▸ TASK PROMPT
Go through the records and filter out every line lacking the word "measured"; copy the lines that remain.

-- EXERCISE INPUTS follows --

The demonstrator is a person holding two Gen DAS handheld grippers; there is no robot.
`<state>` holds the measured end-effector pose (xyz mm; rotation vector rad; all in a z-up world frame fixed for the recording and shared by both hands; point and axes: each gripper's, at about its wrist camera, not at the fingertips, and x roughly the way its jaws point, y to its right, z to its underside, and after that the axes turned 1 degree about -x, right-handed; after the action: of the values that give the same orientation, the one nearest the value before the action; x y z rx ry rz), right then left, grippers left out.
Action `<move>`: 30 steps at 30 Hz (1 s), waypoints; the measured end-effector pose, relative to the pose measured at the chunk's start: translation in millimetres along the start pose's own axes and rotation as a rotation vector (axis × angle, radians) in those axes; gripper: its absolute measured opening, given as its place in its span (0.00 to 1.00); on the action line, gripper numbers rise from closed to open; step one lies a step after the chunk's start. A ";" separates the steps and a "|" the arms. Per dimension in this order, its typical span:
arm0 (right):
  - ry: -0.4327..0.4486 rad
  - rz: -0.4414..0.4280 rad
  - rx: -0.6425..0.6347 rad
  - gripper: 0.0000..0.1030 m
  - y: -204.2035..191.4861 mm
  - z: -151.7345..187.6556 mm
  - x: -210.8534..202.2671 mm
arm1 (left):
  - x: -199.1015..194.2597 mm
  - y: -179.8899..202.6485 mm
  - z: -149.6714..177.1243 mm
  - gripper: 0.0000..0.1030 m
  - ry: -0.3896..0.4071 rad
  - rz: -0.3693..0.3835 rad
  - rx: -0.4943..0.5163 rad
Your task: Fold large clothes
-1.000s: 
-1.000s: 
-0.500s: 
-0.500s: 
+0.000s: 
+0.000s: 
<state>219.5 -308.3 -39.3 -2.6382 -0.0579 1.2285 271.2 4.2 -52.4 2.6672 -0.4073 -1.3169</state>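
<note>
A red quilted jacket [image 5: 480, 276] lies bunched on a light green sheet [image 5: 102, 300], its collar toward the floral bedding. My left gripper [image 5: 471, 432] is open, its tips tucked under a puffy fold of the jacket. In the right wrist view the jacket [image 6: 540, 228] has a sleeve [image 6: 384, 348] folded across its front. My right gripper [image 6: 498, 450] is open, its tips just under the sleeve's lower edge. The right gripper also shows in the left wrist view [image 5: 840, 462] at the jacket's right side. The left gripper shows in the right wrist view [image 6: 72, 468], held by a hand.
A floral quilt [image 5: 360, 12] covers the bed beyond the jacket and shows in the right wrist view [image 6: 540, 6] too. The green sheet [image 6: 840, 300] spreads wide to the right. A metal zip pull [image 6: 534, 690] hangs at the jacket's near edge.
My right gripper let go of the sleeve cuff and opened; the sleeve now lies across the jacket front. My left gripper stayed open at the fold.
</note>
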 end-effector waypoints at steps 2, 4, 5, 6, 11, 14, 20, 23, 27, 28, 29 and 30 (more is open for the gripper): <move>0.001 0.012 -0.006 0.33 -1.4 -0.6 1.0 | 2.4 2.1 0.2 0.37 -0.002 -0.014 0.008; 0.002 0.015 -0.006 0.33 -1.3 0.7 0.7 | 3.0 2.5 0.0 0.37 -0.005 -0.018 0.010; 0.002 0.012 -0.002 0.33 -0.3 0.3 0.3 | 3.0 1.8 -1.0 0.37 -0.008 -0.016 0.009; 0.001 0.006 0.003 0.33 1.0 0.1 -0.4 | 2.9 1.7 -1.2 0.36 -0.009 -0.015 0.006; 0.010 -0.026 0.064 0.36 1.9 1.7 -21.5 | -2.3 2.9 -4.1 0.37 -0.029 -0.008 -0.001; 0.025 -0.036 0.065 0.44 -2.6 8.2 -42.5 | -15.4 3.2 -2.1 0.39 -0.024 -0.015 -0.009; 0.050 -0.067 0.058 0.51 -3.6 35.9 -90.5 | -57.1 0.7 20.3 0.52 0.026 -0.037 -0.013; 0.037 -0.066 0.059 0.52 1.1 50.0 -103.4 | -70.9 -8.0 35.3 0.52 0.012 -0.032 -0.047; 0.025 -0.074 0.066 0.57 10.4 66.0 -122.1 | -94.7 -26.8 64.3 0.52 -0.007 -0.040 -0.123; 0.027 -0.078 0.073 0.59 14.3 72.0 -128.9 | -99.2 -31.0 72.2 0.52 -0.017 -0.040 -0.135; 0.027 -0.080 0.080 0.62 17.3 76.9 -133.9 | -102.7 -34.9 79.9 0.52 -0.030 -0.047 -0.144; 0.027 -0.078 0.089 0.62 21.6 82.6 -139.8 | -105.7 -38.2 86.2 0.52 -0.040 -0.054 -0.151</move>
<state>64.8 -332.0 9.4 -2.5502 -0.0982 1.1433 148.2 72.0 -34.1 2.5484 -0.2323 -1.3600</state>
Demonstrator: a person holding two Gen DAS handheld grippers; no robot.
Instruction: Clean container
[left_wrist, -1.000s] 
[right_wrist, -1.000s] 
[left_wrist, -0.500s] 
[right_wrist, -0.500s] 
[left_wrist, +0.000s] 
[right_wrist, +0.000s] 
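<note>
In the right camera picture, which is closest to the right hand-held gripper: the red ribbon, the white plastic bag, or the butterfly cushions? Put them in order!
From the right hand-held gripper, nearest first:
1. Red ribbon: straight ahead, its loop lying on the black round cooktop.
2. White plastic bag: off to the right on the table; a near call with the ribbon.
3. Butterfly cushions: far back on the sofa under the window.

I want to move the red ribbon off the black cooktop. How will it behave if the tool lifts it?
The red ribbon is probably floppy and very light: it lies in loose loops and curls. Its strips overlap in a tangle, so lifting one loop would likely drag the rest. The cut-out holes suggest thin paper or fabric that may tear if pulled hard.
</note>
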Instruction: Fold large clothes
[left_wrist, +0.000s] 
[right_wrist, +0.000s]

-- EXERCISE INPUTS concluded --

▸ TASK SOLUTION
`<state>` holds the measured end-effector pose (xyz mm; rotation vector rad; all in a z-up world frame fixed for the recording and shared by both hands; point and axes: each gripper's, at about its wrist camera, not at the fingertips, and x roughly the way its jaws point, y to its right, z to its underside, and after that the axes turned 1 degree about -x, right-handed; after the action: of the values that give the same orientation, the one nearest the value before the action; x y z rx ry rz), right then left, grippers left out.
Action `<move>`: 30 steps at 30 Hz (1 s), waypoints; the measured end-effector pose, relative to the pose measured at the chunk's start: translation in millimetres along the start pose's own axes and rotation as a rotation vector (axis × angle, radians) in those axes; gripper: its absolute measured opening, given as its place in its span (0.00 to 1.00); on the action line, gripper numbers rise from closed to open; step one lies a step after the chunk's start. A ";" separates the steps and a "|" the arms. Per dimension in this order, its typical span:

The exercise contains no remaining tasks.